Advance Auto Parts, Inc. (“Advance”) (NYSE: AAP), a leading
automotive aftermarket parts provider in North America, announced
today that it has commenced a cash tender offer for any and all of
its outstanding 4.50% senior unsecured notes due December 1, 2023
(CUSIP No. 00751Y AC0) (the “Notes”), on the terms and subject to
the conditions set forth in the Offer to Purchase, dated the date
hereof (as it may be amended or supplemented from time to time, the
“Offer to Purchase”) and the related Notice of Guaranteed Delivery
attached to the Offer to Purchase (the “Notice of Guaranteed
Delivery”). As of September 22, 2020, there was $450,000,000
aggregate principal amount of the Notes outstanding. The tender
offer is referred to herein as the “Offer.” The Offer to Purchase
and the Notice of Guaranteed Delivery are referred to herein
collectively as the “Offer Documents.”
Certain information regarding the Notes and the pricing for the
Offer is set forth in the table below.
Title of Securities
Principal Amount
Outstanding
U.S. Treasury Reference
Security
Bloomberg Reference
Page
Fixed Spread
4.50% Notes due 2023 (CUSIP No.:
00751Y AC0)
$450,000,000
0.125% UST due September 15,
2023
FIT1
25 bps
The Offer will expire at 5:00 p.m., New York City time, on
September 28, 2020, unless extended or earlier terminated (the
“Expiration Date”). The “Tender Offer Consideration” for each
$1,000 principal amount of Notes validly tendered and not validly
withdrawn and accepted for purchase pursuant to the Offer to
Purchase will be determined in the manner described in the Offer
Documents by reference to the fixed spread for the Notes specified
in the table above plus the yield based on the bid-side price of
the U.S. Treasury Reference Security specified in the table above
at 2:00 p.m., New York City time, on September 28, 2020, unless
extended.
Holders must validly tender (and not validly withdraw) or
deliver a properly completed and duly executed Notice of Guaranteed
Delivery for their Notes at or before the Expiration Date in order
to be eligible to receive the Tender Offer Consideration. In
addition, holders whose Notes are purchased in the Offer will
receive accrued and unpaid interest on the purchased Notes from the
last interest payment date to, but not including, the Settlement
Date (as defined in the Offer to Purchase).

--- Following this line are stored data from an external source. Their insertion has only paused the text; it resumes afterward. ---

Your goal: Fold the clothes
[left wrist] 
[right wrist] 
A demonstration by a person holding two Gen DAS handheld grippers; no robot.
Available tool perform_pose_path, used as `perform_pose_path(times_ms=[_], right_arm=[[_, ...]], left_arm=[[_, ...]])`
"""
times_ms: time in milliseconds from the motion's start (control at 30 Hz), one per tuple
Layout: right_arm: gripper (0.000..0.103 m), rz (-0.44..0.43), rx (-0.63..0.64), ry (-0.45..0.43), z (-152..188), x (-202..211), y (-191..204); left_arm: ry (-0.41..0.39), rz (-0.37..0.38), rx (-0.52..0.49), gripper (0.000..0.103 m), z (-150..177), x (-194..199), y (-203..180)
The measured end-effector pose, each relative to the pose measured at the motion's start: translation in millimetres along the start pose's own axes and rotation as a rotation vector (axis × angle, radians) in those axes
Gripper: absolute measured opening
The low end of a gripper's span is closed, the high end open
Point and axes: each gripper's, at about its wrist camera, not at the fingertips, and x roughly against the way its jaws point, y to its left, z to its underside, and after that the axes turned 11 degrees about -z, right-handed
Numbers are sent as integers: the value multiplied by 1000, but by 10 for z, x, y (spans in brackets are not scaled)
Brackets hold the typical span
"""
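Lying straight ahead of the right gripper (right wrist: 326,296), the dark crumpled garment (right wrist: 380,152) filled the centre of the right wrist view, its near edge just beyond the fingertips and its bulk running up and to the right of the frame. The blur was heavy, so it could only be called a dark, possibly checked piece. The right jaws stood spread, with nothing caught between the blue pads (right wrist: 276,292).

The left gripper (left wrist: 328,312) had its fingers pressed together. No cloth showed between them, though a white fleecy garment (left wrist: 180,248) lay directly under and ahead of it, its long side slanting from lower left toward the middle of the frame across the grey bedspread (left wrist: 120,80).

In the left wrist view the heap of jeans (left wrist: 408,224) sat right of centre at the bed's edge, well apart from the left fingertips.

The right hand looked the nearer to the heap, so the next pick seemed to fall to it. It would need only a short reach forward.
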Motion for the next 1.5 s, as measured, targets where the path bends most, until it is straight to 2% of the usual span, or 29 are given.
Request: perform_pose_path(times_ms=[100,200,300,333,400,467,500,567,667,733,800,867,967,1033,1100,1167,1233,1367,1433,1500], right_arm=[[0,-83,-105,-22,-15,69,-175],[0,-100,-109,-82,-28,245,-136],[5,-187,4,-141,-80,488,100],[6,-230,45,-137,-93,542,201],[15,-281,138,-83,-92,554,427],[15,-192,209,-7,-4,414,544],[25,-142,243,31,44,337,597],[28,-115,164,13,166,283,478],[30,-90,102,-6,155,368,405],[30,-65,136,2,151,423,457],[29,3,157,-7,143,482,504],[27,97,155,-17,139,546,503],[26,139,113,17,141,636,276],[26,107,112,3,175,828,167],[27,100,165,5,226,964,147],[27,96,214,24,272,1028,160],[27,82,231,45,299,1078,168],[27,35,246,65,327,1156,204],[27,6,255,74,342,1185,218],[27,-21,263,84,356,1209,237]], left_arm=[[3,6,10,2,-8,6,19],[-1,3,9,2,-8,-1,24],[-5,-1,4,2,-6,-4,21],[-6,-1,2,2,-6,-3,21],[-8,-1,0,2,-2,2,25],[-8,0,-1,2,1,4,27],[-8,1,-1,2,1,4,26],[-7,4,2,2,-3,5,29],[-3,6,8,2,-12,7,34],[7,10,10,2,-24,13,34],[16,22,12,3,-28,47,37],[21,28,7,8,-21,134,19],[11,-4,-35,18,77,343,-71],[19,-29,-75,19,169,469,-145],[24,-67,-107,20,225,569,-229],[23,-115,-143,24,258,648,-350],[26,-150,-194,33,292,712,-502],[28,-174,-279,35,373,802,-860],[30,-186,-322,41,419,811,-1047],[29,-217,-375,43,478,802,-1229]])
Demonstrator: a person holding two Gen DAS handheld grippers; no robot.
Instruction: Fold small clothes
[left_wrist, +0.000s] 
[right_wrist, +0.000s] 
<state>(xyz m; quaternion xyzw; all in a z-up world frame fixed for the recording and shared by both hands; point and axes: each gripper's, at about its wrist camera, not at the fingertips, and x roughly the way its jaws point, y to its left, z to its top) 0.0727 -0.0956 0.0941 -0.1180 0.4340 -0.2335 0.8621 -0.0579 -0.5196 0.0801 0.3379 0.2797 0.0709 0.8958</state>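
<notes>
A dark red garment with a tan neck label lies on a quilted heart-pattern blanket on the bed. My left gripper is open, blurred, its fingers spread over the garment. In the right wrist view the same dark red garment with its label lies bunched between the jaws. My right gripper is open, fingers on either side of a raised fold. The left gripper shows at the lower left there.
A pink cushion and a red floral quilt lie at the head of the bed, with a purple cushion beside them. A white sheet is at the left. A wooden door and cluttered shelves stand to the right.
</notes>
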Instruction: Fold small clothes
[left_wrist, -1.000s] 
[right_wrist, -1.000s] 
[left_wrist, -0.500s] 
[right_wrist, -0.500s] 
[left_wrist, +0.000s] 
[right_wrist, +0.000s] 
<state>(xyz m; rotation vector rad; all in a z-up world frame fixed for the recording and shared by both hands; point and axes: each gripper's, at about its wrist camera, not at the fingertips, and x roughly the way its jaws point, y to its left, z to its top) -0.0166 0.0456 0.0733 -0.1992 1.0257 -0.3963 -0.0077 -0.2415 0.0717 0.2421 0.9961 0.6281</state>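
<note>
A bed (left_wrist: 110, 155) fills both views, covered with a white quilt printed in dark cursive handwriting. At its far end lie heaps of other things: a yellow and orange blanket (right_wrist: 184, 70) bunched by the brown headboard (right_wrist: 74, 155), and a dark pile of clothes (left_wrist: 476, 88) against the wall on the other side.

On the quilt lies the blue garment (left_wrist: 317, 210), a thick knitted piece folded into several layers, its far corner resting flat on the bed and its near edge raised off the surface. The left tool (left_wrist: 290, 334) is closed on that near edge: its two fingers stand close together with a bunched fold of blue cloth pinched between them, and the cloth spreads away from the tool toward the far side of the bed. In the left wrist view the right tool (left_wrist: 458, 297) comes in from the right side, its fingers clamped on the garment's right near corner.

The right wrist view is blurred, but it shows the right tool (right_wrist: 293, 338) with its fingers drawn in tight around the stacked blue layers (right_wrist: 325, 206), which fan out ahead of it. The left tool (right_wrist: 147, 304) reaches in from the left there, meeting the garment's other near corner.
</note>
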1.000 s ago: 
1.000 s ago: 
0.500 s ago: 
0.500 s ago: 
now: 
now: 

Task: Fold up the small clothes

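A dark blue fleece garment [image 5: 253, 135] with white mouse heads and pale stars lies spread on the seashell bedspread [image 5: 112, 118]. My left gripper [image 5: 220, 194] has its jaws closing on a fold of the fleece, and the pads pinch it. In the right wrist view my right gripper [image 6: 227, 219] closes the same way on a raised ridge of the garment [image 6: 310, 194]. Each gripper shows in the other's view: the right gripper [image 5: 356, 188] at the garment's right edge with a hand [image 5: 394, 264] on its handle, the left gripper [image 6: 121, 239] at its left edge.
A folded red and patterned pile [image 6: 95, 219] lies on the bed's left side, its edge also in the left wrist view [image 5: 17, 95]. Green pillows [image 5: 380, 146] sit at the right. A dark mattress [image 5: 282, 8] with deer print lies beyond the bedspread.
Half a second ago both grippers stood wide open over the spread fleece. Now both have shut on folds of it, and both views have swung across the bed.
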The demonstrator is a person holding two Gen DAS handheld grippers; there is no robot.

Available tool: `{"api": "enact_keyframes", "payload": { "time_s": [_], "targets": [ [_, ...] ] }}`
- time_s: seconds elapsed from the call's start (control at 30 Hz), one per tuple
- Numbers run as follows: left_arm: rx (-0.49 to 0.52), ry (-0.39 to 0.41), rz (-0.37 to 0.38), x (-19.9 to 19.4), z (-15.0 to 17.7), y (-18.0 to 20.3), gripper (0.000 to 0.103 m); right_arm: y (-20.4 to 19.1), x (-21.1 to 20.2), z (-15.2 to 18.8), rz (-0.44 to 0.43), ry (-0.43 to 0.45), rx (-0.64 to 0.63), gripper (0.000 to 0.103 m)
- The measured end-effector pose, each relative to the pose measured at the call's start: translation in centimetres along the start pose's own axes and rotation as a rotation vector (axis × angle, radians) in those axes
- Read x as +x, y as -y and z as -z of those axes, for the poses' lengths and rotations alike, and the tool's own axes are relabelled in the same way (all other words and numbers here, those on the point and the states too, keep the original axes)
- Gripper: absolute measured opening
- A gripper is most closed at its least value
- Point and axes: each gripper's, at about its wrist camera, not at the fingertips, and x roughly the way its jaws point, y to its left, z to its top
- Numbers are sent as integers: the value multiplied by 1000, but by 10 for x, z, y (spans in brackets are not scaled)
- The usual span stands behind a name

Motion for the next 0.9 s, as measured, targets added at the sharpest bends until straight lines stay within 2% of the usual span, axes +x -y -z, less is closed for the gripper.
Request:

Advance expects the
Settlement Date to occur on September 29, 2020. Notes tendered by
Notice of Guaranteed Delivery and accepted for purchase will be
purchased on the third business day after the Expiration Date, but
payment of accrued interest on such Notes will only be made to, but
not including, the Settlement Date.
Tendered Notes may be withdrawn prior to 5:00 p.m., New York
City time, on September 28, 2020. The consummation of the Offer is
not conditioned upon any minimum amount of Notes being tendered,
but is subject to, and conditioned upon, the satisfaction or waiver
of certain conditions described in the Offer to Purchase,
including, among others, Advance consummating an offering of debt
securities of at least $300 million aggregate principal amount.
Advance intends to use the net proceeds from the concurrent
offering of debt securities, together with cash on hand (if
necessary), to fund the aggregate consideration and accrued
interest for all Notes validly tendered (and not withdrawn)
pursuant to the Offer to Purchase and accepted for purchase by us,
and to pay all fees and expenses incurred in connection with the
Offer, and the remainder for general corporate purposes, which may
include repayment of additional indebtedness.
Advance has retained D.F. King & Co., Inc. (“D.F. King”) as
the tender agent and information agent for the Offer. Advance has
retained J.P. Morgan Securities LLC as the dealer manager for the
Offer.
Holders who would like additional copies of the Offer Documents
may call or email the information agent, D.F. King, toll-free at
(800) 848-3405, collect at (212) 269-5550 or aap@dfking.com. Copies
of the Offer to Purchase and the Notice of Guaranteed Delivery are
also available at the following website: http:www/dfking.com/aap.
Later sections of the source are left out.